The opinion of the court was delivered by: Matthew F. Kennelly, District Judge


Hickory Farms, Inc., owner of the trademarks "Beef Stick" and "Turkey Stick," sued Snackmasters, Inc. for trademark infringement, unfair competition, and dilution under the Lanham Act, 15 U.S.C. §§ 1114, 1125(a) & 1125(c), and also asserted parallel state law claims arising out of Snackmasters' use of these terms for its products. Snackmasters counterclaimed for a declaratory judgment that both marks are generic and for cancellation of the registered "Beef Stick" trademark. The Court granted Snackmasters' motion for summary judgment, concluded that "Beef Stick" and "Turkey Stick" are generic terms, and directed the cancellation of Hickory Farms' "Beef Stick" registration. Hickory Farms, Inc. v. Snackmasters, Inc., 500 F. Supp. 2d 789 (N.D. Ill. 2007). The Court thereafter denied Hickory Farms' motion for reconsideration. Hickory Farms, Inc. v. Snackmasters, Inc., 509 F. Supp. 2d 716 (N.D. Ill. 2007). It then granted Snackmasters' motion for attorney's fees pursuant to the Lanham Act, 15 U.S.C. § 1117(a), which allows the imposition of reasonable attorney's fees to the prevailing party in "exceptional cases."

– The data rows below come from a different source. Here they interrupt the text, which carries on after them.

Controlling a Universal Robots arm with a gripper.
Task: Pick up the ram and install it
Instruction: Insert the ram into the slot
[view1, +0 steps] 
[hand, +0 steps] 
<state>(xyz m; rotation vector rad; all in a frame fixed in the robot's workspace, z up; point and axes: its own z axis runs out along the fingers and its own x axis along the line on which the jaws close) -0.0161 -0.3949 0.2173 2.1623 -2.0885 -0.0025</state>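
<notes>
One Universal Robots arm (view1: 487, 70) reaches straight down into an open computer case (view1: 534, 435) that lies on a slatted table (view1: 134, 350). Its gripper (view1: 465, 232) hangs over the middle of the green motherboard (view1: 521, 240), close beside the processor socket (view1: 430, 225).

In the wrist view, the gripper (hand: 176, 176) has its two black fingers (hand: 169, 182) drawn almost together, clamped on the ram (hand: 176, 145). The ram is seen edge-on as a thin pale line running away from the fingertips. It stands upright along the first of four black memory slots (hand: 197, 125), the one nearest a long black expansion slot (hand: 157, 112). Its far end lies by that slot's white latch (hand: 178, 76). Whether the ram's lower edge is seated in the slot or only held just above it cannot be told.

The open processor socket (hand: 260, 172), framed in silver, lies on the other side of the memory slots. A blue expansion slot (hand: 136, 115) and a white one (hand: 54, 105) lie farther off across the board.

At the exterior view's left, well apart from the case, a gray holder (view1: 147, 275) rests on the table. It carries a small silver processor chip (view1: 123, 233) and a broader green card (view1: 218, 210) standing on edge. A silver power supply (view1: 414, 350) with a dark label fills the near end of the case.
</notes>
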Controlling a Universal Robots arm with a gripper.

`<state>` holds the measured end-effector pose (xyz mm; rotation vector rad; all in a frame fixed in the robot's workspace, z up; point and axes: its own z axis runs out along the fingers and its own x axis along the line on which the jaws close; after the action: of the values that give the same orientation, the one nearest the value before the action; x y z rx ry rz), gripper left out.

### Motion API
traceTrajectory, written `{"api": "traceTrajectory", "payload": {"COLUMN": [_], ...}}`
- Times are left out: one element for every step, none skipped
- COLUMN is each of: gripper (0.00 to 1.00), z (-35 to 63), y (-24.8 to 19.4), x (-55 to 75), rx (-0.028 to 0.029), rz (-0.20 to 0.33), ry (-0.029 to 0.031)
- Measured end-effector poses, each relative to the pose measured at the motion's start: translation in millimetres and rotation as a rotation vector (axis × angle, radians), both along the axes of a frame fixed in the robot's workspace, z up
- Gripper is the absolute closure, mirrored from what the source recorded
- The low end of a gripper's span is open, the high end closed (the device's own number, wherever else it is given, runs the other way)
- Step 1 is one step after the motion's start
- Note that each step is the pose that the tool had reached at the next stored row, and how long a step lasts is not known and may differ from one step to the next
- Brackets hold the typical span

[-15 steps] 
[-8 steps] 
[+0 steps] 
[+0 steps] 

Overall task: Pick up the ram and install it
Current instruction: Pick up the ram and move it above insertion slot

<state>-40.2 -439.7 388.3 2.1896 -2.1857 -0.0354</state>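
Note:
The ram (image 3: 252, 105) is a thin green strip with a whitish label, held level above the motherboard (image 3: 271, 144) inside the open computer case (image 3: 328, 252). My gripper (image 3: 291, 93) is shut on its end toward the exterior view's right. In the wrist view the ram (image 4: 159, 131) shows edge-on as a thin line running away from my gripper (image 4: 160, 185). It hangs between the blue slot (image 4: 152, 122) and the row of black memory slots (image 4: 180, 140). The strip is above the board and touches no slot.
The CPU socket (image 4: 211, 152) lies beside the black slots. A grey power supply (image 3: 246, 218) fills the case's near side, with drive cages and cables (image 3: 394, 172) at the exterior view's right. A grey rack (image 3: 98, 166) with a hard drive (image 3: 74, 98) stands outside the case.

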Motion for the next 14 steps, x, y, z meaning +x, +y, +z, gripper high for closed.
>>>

Snackmasters has submitted a fee petition seeking $286,748.25 in fees, $8,910.26 in non-taxable expenses, $21,956.14 in pre-judgment interest, and $38,339.20 in fees and costs relating to work on the fee petition. Hickory Farms objects to certain aspects of the petition and asks the Court to reduce Snackmasters' fee award by $63,129.50 (to a total of $223,618.75) and the cost award by $2,829.81 (to $3,090.35). In the alternative, Hickory Farms asks the Court to disallow Snackmasters' fee award in its entirety or, at minimum, to disallow fees claimed in connection with preparation of the fee petition. For the reasons set forth below, the Court awards Snackmasters $281,959.50 in attorney's fees and related non-taxable expenses of $8,910.26; an additional $37,757.93 for fees incurred in connection with this fee petition; and pre-judgment interest of $25,956.14.

I. Background

The facts of this case are set forth in the Court's May 29, 2007 Memorandum Opinion and Order granting Snackmasters' motion for summary judgment. The Court assumes familiarity with this and its other prior rulings in this case and restates only those salient details of the litigation that bear on the parties' dispute over attorney's fees.

Hickory Farms and Snackmasters both sell meat products under the names "Beef Stick" and "Turkey Stick." In February 2005, Snackmasters received a cease and desist demand from Hickory Farms objecting to Snackmasters' use of these product descriptors. Hickory Farms then owned, in addition to its registered "Beef Stick" mark, a lapsed registration for the mark "Hickory Farms Turkey Stick." When Hickory Farms attempted to renew this lapsed registration, Snackmasters filed an opposition with the Patent and Trademark Office ("PTO"), as a result of which the PTO did not re-register the mark. At the same time, Snackmasters filed with the PTO a petition to cancel Hickory Farms' "Beef Stick" mark. Snackmasters served discovery in both administrative proceedings, with the aim of establishing that the terms at issue were generic. Hickory Farms sought to suspend the administrative proceeding when it filed its complaint in this Court.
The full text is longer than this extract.